Aim of the task => The word "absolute" marks the lines to keep; find each one in the data and copy it.

Exercise inputs =>
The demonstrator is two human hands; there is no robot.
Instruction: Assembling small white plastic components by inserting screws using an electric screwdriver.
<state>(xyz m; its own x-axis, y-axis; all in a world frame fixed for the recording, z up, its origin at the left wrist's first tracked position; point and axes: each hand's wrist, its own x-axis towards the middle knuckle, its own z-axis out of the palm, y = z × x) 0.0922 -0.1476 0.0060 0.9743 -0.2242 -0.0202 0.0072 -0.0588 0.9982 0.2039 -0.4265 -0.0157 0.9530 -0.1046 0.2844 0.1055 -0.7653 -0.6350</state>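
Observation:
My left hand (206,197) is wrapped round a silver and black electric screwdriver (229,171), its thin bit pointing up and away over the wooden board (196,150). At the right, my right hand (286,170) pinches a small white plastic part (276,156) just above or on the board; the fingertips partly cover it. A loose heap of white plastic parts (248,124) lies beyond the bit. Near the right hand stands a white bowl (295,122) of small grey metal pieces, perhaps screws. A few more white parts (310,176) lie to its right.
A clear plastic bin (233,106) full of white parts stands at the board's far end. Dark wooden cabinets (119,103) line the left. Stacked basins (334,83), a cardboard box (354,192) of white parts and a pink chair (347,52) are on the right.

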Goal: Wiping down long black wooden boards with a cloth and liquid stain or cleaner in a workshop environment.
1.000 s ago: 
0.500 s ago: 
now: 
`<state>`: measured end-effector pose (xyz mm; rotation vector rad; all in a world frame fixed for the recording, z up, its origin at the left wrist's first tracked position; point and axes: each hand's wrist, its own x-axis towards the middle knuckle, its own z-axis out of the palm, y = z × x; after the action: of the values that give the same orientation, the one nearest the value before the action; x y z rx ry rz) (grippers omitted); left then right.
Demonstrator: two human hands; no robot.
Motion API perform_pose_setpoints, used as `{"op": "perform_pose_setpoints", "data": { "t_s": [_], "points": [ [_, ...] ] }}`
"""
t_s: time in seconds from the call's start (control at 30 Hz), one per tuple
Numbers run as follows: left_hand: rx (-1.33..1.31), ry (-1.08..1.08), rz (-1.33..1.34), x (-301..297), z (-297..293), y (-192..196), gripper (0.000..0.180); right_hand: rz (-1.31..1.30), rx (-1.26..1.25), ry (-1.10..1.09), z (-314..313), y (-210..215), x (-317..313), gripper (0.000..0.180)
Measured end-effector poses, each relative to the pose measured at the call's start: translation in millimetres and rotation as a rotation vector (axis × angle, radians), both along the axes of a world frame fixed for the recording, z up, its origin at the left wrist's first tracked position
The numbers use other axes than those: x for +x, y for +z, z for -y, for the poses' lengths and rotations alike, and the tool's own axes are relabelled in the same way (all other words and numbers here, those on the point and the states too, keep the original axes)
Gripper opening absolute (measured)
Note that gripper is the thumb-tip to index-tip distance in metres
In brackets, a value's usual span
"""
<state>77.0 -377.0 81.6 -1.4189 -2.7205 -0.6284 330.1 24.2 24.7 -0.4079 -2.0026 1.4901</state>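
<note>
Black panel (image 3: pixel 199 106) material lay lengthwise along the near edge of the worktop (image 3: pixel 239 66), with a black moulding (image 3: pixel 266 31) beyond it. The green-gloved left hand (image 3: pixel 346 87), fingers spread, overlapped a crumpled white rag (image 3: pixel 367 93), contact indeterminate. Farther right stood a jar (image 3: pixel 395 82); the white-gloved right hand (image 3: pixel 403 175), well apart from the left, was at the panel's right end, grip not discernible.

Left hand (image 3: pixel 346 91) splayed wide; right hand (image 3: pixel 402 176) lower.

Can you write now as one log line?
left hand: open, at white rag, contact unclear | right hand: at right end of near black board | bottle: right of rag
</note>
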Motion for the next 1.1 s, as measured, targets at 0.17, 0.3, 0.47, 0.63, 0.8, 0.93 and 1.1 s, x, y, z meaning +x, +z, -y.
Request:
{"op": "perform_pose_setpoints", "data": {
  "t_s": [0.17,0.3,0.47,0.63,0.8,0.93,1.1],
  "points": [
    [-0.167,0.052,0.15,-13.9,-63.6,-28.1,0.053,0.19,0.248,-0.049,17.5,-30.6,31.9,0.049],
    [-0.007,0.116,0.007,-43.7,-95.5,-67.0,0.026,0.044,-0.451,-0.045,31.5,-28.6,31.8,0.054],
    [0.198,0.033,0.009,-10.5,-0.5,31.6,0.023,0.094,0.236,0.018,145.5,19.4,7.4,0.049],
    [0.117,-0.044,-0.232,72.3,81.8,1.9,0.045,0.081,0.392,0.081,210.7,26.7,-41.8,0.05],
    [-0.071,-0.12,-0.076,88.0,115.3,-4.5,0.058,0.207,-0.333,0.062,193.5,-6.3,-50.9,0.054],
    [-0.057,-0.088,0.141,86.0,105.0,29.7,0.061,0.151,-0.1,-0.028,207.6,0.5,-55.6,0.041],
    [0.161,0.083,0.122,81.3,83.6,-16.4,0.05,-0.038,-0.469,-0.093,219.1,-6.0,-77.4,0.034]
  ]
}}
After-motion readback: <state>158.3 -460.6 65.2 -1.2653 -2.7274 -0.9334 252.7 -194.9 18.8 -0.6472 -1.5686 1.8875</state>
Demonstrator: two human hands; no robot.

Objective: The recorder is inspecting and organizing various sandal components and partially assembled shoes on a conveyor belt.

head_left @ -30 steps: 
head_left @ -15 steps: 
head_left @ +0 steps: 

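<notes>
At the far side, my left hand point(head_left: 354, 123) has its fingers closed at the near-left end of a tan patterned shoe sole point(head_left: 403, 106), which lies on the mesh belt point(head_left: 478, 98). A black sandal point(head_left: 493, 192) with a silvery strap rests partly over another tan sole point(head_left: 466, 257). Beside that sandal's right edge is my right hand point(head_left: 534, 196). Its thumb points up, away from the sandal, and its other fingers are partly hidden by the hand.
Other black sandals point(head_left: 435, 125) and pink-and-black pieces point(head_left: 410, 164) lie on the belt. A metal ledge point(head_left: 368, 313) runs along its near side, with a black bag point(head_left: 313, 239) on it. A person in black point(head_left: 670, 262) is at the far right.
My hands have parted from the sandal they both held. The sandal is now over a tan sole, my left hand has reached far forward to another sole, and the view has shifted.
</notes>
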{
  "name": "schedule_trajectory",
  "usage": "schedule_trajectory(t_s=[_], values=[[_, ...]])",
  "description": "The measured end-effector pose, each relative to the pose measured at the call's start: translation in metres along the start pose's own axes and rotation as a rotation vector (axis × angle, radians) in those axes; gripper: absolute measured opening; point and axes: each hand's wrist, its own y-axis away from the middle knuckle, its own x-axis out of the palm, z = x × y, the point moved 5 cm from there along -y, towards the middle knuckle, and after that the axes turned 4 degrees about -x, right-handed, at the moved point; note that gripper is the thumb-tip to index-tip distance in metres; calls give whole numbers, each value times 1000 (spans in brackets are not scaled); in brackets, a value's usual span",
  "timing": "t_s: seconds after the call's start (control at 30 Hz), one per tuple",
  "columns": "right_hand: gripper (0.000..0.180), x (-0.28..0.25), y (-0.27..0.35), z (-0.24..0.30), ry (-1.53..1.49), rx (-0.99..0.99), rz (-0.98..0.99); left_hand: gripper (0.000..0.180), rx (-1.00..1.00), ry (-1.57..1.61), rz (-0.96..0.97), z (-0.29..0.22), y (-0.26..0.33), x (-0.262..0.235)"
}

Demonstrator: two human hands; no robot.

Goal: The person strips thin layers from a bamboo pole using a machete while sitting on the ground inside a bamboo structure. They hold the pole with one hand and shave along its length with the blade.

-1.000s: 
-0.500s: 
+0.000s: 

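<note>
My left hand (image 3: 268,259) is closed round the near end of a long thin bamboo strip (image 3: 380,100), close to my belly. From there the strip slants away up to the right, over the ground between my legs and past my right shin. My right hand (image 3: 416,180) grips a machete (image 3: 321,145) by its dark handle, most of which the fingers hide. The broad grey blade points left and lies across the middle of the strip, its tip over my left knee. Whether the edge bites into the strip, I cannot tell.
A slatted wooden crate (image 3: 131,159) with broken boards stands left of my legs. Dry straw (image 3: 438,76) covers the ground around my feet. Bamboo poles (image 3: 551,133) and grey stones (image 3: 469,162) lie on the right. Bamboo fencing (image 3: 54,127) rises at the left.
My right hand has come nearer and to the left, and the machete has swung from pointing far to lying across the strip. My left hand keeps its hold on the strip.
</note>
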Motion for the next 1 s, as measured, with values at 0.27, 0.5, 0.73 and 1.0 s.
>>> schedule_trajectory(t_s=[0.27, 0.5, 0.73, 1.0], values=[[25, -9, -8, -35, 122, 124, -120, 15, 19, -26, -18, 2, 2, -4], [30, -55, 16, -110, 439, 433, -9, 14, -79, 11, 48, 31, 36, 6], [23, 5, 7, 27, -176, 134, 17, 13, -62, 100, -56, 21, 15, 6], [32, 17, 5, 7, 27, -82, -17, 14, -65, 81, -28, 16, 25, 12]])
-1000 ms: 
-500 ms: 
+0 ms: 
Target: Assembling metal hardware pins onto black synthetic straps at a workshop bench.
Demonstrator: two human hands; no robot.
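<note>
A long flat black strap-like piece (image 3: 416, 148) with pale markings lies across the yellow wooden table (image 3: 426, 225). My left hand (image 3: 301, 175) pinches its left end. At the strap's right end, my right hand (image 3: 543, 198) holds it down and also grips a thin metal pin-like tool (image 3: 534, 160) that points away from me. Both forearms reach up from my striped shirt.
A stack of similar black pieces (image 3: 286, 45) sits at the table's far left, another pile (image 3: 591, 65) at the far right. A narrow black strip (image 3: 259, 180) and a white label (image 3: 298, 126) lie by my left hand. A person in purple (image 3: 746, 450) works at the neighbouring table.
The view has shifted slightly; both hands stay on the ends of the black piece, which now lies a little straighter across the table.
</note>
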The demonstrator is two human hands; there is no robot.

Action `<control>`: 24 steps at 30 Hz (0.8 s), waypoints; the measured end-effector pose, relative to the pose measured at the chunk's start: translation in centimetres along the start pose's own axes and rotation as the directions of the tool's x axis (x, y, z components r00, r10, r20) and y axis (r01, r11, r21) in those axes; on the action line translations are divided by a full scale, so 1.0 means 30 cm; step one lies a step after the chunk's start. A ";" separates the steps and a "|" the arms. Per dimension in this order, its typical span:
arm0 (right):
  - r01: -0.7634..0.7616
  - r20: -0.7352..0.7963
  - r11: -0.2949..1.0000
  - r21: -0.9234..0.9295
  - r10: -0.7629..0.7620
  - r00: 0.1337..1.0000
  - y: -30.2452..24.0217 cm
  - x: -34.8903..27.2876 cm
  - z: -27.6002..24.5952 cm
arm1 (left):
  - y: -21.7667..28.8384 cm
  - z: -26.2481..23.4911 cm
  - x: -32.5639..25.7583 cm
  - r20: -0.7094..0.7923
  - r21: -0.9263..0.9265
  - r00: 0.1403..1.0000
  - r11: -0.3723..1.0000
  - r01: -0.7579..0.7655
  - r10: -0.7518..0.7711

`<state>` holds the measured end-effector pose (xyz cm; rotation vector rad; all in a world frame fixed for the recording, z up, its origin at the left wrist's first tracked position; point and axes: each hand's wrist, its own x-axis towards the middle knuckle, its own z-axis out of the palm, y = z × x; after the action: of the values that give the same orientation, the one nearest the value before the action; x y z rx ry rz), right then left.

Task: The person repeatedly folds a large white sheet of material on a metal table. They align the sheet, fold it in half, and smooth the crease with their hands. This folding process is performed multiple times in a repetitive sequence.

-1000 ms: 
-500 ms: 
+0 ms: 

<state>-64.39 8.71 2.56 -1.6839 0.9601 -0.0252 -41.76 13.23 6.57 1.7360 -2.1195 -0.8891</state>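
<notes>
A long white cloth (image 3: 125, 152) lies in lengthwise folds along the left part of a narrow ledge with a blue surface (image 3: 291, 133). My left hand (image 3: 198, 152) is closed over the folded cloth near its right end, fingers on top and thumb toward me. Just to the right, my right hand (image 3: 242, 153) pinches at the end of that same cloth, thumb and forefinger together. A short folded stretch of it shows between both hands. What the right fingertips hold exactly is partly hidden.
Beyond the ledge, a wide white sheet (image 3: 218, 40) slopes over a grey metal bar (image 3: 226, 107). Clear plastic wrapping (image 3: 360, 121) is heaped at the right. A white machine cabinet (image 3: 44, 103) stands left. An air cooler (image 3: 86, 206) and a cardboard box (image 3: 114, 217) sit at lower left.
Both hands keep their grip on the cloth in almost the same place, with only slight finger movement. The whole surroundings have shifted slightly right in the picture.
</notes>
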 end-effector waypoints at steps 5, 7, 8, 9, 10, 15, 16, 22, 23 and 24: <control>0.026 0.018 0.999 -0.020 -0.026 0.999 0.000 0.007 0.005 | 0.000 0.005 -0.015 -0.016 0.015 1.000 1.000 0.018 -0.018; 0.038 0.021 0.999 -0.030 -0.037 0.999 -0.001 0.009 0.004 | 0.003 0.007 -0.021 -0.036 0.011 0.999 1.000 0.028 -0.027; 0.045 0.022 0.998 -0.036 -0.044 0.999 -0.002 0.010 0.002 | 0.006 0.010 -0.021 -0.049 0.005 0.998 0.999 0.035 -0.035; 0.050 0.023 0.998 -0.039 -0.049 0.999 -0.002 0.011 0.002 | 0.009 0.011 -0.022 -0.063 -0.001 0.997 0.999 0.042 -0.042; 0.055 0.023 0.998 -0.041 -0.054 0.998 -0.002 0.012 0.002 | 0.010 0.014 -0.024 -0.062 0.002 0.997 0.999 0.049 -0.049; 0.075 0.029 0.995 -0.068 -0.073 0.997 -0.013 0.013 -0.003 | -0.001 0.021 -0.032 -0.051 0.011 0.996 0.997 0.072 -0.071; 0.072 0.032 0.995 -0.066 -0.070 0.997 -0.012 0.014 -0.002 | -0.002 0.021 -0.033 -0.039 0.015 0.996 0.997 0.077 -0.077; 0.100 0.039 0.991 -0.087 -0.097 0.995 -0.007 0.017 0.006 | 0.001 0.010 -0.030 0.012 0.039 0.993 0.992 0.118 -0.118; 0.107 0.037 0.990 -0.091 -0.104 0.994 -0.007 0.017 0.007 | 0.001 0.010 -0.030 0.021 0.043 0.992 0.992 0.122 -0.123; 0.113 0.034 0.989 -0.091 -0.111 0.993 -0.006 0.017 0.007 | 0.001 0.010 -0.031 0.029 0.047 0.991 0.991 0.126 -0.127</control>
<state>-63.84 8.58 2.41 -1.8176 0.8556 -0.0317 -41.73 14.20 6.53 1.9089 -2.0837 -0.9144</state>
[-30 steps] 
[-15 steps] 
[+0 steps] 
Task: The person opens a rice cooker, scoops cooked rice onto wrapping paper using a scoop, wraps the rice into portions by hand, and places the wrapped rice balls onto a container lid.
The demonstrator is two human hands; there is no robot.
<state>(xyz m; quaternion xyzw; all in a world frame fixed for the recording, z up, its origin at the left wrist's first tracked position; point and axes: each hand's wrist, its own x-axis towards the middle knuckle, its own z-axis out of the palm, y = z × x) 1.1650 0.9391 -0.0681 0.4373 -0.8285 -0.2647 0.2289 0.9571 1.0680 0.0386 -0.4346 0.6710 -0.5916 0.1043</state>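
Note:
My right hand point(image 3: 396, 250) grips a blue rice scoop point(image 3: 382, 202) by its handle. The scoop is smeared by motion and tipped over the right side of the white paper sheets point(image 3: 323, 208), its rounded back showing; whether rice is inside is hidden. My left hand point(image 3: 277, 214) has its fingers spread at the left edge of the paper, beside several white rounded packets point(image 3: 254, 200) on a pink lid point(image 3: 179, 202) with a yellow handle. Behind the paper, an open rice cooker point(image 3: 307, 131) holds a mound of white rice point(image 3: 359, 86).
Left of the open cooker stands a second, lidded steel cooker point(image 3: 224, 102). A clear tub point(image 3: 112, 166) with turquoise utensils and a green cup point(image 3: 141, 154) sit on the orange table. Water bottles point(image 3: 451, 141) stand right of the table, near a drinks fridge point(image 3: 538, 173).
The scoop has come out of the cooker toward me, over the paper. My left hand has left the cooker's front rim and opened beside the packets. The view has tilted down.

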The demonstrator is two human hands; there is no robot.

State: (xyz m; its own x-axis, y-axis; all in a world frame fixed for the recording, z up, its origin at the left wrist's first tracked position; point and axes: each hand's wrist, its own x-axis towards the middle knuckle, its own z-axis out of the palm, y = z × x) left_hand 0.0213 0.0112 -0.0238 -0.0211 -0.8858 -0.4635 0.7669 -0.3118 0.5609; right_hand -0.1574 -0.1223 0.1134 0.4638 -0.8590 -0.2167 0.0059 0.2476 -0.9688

Answer to this problem =>
Gripper opening absolute (measured)
  "description": "The measured end-effector pose, each relative to the pose measured at the call's start: translation in metres along the start pose's own axes and rotation as a rotation vector (axis × angle, radians) in those axes; gripper: absolute measured opening; point and axes: each hand's wrist, its own y-axis away from the middle knuckle, its own x-axis out of the palm, z = x × y, the point moved 5 cm from there along -y, towards the middle knuckle, and after that the axes turned 4 degrees about -x, right-handed, at the moved point; note that gripper is the thumb-tip to index-tip distance in metres; calls give whole numbers, each value times 1000 (spans in brackets are not scaled); in brackets, a value's usual span",

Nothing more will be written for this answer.